**** Data for analysis
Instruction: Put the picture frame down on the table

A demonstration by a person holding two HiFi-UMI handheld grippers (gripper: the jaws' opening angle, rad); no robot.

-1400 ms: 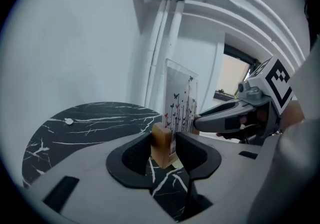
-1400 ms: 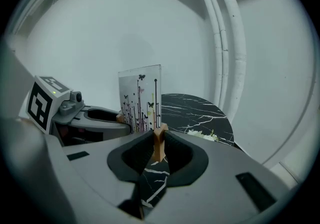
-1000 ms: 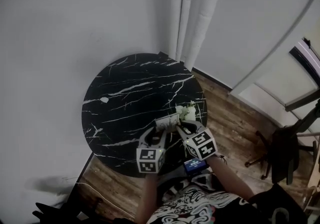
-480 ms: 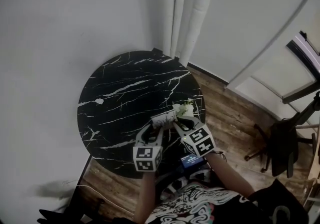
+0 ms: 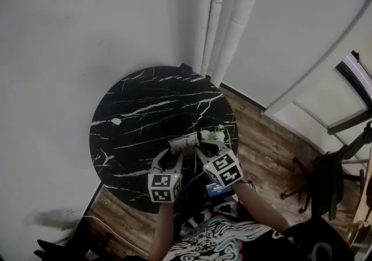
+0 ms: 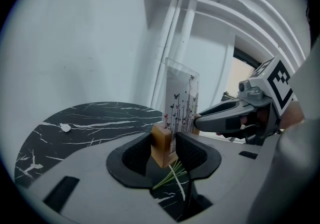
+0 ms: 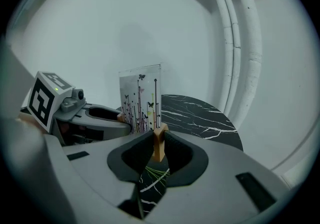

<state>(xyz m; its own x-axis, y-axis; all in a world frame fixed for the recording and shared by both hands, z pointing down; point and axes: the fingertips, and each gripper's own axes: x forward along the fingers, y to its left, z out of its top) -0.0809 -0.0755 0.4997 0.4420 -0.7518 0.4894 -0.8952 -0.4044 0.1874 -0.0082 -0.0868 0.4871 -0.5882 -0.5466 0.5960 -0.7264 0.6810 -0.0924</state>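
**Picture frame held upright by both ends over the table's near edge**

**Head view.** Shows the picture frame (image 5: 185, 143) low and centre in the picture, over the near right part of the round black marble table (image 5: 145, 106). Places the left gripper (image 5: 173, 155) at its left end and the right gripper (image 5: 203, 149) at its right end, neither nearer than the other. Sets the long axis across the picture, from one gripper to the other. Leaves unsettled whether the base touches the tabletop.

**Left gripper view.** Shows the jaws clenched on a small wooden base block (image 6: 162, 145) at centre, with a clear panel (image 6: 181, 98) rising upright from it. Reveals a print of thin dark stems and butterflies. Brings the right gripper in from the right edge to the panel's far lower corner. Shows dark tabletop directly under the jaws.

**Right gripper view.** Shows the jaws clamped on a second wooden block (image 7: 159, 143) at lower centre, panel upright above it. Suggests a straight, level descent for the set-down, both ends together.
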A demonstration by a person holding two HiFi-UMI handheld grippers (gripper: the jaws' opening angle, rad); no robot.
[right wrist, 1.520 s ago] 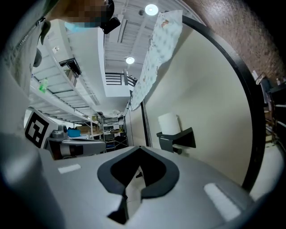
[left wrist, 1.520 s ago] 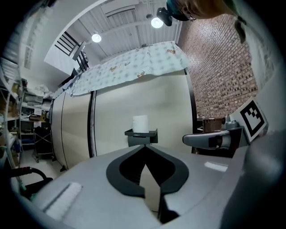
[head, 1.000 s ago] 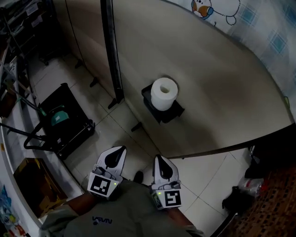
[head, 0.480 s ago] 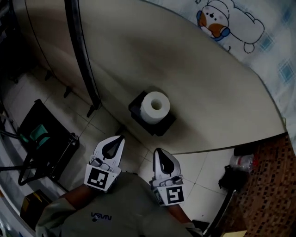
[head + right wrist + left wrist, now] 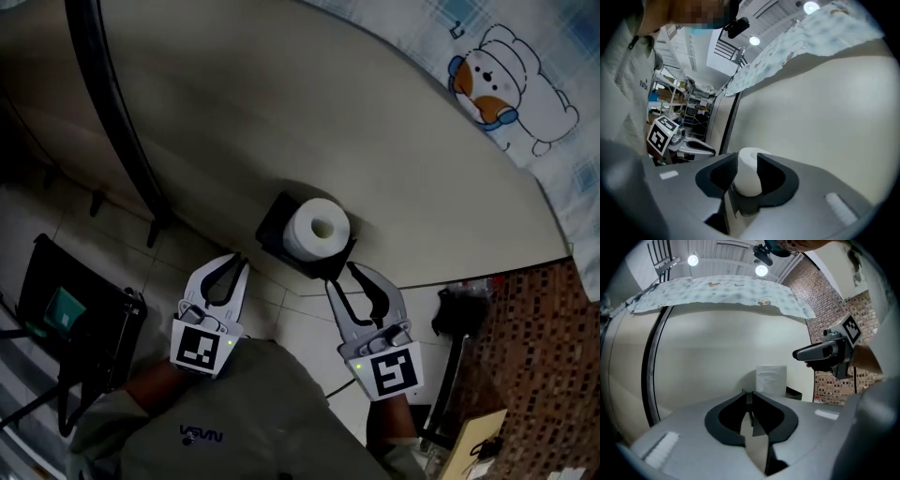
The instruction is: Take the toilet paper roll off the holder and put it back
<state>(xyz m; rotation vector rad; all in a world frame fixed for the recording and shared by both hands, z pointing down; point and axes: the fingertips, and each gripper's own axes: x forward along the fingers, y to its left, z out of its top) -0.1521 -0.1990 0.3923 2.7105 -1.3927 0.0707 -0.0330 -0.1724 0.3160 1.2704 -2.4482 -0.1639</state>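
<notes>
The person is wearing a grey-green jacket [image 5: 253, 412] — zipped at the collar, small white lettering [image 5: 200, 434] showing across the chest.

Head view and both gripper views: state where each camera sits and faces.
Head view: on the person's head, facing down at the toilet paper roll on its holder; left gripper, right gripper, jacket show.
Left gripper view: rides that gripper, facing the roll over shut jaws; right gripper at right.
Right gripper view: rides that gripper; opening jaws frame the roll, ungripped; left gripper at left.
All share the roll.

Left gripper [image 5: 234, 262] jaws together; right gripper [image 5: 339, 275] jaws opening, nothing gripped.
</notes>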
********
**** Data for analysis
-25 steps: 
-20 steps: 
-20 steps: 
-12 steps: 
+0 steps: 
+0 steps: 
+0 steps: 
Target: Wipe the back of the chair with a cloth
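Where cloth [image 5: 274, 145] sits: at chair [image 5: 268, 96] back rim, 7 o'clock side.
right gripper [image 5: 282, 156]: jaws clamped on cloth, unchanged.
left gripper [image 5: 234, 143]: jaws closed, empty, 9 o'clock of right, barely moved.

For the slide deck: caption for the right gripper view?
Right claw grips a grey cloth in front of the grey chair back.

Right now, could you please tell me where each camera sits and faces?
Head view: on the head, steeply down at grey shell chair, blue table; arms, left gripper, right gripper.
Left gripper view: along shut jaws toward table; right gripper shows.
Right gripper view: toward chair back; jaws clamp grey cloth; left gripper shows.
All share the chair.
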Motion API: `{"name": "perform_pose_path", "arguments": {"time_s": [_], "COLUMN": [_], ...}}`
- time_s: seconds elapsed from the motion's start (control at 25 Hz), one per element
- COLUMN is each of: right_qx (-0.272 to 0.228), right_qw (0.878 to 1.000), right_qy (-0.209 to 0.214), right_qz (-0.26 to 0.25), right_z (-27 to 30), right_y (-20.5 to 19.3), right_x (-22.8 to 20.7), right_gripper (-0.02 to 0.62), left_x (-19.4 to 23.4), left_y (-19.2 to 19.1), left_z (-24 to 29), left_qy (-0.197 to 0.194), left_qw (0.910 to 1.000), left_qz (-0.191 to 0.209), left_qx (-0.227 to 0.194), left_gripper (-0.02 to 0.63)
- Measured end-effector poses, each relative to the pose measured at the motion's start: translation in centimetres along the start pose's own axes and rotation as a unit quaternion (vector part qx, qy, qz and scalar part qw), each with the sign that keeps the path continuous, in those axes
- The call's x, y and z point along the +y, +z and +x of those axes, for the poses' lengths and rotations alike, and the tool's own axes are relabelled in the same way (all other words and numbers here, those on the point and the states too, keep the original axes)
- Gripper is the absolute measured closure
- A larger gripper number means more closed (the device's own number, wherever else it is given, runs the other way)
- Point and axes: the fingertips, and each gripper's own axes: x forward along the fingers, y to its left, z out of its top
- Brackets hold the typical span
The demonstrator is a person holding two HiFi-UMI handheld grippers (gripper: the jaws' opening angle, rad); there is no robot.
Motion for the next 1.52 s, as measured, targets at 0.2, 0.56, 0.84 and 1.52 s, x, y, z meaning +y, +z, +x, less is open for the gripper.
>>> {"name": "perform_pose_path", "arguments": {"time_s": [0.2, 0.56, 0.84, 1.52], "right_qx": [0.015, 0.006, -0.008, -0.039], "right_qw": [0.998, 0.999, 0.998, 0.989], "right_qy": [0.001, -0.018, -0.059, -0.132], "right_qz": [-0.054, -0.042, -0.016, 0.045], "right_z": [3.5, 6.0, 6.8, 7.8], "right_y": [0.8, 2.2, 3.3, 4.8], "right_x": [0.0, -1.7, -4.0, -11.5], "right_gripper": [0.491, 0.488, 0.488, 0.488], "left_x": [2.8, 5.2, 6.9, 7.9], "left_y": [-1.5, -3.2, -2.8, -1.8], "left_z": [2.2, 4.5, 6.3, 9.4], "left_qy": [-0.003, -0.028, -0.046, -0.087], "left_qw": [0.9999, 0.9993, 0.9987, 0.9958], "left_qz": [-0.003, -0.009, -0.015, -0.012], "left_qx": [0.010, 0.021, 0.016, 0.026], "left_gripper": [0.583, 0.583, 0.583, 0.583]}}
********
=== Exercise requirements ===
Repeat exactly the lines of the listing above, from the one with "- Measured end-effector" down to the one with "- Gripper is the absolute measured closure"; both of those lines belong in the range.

=== Answer box ===
- Measured end-effector poses, each relative to the pose measured at the motion's start: translation in centimetres along the start pose's own axes and rotation as a unit quaternion (vector part qx, qy, qz and scalar part qw), each with the sign that keeps the path continuous, in those axes
- The call's x, y and z point along the +y, +z and +x of those axes, for the poses' lengths and rotations alike, and the tool's own axes are relabelled in the same way (all other words and numbers here, those on the point and the states too, keep the original axes)
- Gripper is the absolute measured closure

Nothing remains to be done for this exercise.